[Start of Attachment]

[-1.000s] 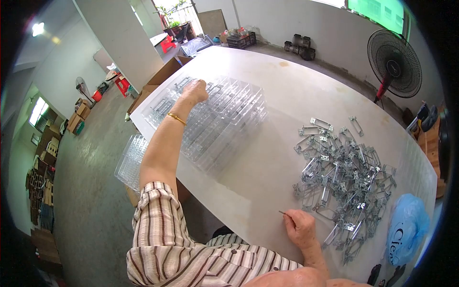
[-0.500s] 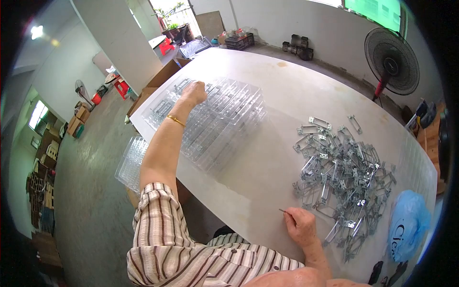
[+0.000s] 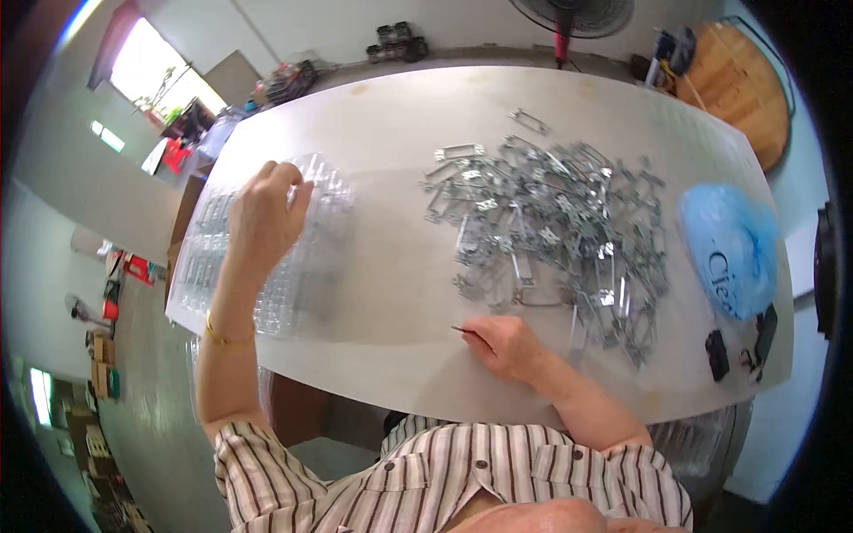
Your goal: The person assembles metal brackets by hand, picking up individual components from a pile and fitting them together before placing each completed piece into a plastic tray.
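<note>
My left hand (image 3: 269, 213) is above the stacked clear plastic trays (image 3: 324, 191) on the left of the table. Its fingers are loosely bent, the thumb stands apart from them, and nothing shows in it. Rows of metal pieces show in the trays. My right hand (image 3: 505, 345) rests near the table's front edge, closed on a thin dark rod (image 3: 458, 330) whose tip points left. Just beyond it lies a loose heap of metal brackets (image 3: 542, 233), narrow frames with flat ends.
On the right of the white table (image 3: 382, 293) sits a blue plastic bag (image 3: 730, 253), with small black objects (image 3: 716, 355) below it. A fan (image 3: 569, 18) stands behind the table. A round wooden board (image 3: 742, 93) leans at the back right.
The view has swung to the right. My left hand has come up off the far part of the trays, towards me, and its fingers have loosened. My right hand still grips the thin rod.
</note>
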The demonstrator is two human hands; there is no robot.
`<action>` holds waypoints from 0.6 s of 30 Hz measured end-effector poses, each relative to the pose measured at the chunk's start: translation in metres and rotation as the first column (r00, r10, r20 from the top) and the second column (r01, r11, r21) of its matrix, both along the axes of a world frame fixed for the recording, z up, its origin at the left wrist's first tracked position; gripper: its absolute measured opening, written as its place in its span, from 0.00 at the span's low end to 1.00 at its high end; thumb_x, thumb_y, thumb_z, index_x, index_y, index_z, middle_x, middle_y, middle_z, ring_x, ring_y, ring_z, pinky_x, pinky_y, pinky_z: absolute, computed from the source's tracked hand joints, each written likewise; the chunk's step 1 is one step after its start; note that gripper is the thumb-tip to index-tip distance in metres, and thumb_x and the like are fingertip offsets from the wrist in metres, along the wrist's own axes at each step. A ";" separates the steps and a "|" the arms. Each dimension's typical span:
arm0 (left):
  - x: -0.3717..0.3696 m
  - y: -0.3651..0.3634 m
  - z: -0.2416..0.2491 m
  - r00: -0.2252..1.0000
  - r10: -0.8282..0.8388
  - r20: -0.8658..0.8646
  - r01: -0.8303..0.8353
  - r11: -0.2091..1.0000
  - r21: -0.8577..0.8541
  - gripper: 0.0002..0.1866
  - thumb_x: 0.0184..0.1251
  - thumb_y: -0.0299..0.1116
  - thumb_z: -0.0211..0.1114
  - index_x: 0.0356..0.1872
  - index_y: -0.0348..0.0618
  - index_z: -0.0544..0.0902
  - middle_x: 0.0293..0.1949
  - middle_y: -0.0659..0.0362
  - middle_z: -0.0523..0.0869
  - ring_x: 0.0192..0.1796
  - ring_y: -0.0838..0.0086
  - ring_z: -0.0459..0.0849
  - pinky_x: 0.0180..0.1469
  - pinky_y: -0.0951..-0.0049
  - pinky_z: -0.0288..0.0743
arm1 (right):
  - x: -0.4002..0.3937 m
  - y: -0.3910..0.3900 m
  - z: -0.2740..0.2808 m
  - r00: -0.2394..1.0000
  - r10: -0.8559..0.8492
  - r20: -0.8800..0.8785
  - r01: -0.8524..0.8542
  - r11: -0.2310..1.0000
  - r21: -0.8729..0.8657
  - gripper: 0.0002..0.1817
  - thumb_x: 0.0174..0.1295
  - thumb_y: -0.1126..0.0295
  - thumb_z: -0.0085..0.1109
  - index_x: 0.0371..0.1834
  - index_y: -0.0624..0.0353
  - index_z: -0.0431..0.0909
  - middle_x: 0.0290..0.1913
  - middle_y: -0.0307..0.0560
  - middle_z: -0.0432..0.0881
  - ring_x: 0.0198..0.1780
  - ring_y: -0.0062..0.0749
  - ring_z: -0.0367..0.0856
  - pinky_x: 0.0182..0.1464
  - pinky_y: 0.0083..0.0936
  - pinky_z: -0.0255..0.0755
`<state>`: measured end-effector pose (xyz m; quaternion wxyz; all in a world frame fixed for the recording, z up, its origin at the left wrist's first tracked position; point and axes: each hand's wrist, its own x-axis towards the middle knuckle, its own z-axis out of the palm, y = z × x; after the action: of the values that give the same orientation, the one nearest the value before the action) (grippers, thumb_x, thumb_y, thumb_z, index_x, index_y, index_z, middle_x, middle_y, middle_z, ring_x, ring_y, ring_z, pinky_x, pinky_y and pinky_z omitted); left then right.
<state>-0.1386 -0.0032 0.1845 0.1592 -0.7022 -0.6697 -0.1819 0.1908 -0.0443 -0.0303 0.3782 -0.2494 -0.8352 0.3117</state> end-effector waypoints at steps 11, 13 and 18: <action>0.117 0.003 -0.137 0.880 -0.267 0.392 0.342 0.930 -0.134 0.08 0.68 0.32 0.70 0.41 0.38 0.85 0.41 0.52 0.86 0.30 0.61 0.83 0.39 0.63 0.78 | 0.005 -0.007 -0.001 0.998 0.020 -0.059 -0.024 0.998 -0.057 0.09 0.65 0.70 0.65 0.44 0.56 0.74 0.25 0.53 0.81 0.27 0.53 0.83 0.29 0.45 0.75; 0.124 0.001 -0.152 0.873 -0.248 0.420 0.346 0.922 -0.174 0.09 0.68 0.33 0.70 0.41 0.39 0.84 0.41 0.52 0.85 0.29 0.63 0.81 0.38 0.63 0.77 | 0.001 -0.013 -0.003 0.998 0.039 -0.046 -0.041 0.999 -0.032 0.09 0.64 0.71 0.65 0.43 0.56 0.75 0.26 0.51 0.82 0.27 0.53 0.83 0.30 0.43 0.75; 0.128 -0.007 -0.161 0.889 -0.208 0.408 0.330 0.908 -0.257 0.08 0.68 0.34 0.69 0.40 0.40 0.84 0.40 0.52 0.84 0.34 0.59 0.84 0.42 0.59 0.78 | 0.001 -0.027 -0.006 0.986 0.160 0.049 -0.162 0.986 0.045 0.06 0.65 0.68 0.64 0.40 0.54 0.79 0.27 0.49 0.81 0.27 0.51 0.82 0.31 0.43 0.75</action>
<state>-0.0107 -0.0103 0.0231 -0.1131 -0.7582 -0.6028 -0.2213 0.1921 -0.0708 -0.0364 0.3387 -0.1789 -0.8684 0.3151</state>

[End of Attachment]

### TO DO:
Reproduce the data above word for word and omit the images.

### WRITTEN RESPONSE:
[-1.000s] 
[-0.500s] 
[+0.000s] 
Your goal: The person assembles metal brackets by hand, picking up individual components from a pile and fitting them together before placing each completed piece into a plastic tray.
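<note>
My left hand (image 3: 269, 213) is above the stacked clear plastic trays (image 3: 324, 191) on the left of the table. Its fingers are loosely bent, the thumb stands apart from them, and nothing shows in it. Rows of metal pieces show in the trays. My right hand (image 3: 505, 345) rests near the table's front edge, closed on a thin dark rod (image 3: 458, 330) whose tip points left. Just beyond it lies a loose heap of metal brackets (image 3: 542, 233), narrow frames with flat ends.
On the right of the white table (image 3: 382, 293) sits a blue plastic bag (image 3: 730, 253), with small black objects (image 3: 716, 355) below it. A fan (image 3: 569, 18) stands behind the table. A round wooden board (image 3: 742, 93) leans at the back right.
The view has swung to the right. My left hand has come up off the far part of the trays, towards me, and its fingers have loosened. My right hand still grips the thin rod.
</note>
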The demonstrator is two human hands; there is no robot.
`<action>` holds waypoints from 0.6 s of 30 Hz measured end-effector poses, each relative to the pose measured at the chunk's start: translation in metres and rotation as the first column (r00, r10, r20 from the top) and the second column (r01, r11, r21) of its matrix, both along the axes of a world frame fixed for the recording, z up, its origin at the left wrist's first tracked position; gripper: its absolute measured opening, written as its place in its span, from 0.00 at the span's low end to 1.00 at its high end; thumb_x, thumb_y, thumb_z, index_x, index_y, index_z, middle_x, middle_y, middle_z, ring_x, ring_y, ring_z, pinky_x, pinky_y, pinky_z: absolute, computed from the source's tracked hand joints, each written likewise; the chunk's step 1 is one step after its start; note that gripper is the thumb-tip to index-tip distance in metres, and thumb_x and the like are fingertip offsets from the wrist in metres, along the wrist's own axes at each step. A ";" separates the steps and a "|" the arms. Each dimension's typical span:
arm0 (left):
  - x: -0.3717..0.3696 m
  - y: -0.3651..0.3634 m
  - z: -0.2416..0.2491 m
  - r00: -0.2252..1.0000
  - r10: -0.8282..0.8388
  - r20: -0.8658..0.8646
  - r01: -0.8303..0.8353
  - r11: -0.2091..1.0000
  - r21: -0.8577..0.8541
  - gripper: 0.0002..0.1866
  - thumb_x: 0.0184..0.1251
  - thumb_y: -0.0299..0.1116
  - thumb_z: -0.0211..0.1114
  - index_x: 0.0356..0.1872
  - index_y: -0.0348..0.0618
  - index_z: -0.0544..0.0902
  - middle_x: 0.0293..0.1949
  - middle_y: -0.0659..0.0362
  - middle_z: -0.0523..0.0869
  - ring_x: 0.0192..0.1796
  - ring_y: -0.0838..0.0086
  - ring_z: -0.0459..0.0849
  - pinky_x: 0.0180..0.1469
  - pinky_y: -0.0951..-0.0049
  - pinky_z: -0.0288..0.0743
arm1 (right):
  - x: -0.4002..0.3937 m
  - y: -0.3910..0.3900 m
  - z: -0.2740..0.2808 m
  - r00: -0.2394..1.0000
  - r10: -0.8559..0.8492
  - r20: -0.8800..0.8785
  - r01: -0.8524..0.8542
  - r11: -0.2310..1.0000
  - r21: -0.8729..0.8657
  - gripper: 0.0002..0.1817
  - thumb_x: 0.0174..0.1295
  - thumb_y: -0.1126..0.0295
  - thumb_z: -0.0085..0.1109
  - index_x: 0.0371..0.1834
  - index_y: -0.0624..0.0353
  - index_z: -0.0431..0.0909
  - middle_x: 0.0290..0.1913
  - middle_y: -0.0307..0.0560
  - middle_z: -0.0432..0.0881
  - ring_x: 0.0198..0.1780
  - ring_y: -0.0062..0.0749
  - ring_z: -0.0367..0.0856
  - pinky_x: 0.0182..0.1464
  - pinky_y: 0.0083..0.0936
  - pinky_z: -0.0255..0.0755
`<state>`: measured end-effector pose (xyz m; quaternion wxyz; all in a world frame fixed for the recording, z up, its origin at the left wrist's first tracked position; point and axes: each hand's wrist, its own x-axis towards the middle knuckle, its own z-axis out of the palm, y = z × x; after the action: of the values that give the same orientation, the one nearest the value before the action) (grippers, thumb_x, thumb_y, thumb_z, index_x, index_y, index_z, middle_x, middle_y, middle_z, ring_x, ring_y, ring_z, pinky_x, pinky_y and pinky_z omitted); left then right.
<state>-0.1386 -0.0032 0.1845 0.1592 -0.7022 -0.6697 -0.1819 0.1908 -0.0443 -0.0303 0.3782 -0.2494 -0.8352 0.3117</state> end-effector waypoints at steps 11, 13 and 18: <action>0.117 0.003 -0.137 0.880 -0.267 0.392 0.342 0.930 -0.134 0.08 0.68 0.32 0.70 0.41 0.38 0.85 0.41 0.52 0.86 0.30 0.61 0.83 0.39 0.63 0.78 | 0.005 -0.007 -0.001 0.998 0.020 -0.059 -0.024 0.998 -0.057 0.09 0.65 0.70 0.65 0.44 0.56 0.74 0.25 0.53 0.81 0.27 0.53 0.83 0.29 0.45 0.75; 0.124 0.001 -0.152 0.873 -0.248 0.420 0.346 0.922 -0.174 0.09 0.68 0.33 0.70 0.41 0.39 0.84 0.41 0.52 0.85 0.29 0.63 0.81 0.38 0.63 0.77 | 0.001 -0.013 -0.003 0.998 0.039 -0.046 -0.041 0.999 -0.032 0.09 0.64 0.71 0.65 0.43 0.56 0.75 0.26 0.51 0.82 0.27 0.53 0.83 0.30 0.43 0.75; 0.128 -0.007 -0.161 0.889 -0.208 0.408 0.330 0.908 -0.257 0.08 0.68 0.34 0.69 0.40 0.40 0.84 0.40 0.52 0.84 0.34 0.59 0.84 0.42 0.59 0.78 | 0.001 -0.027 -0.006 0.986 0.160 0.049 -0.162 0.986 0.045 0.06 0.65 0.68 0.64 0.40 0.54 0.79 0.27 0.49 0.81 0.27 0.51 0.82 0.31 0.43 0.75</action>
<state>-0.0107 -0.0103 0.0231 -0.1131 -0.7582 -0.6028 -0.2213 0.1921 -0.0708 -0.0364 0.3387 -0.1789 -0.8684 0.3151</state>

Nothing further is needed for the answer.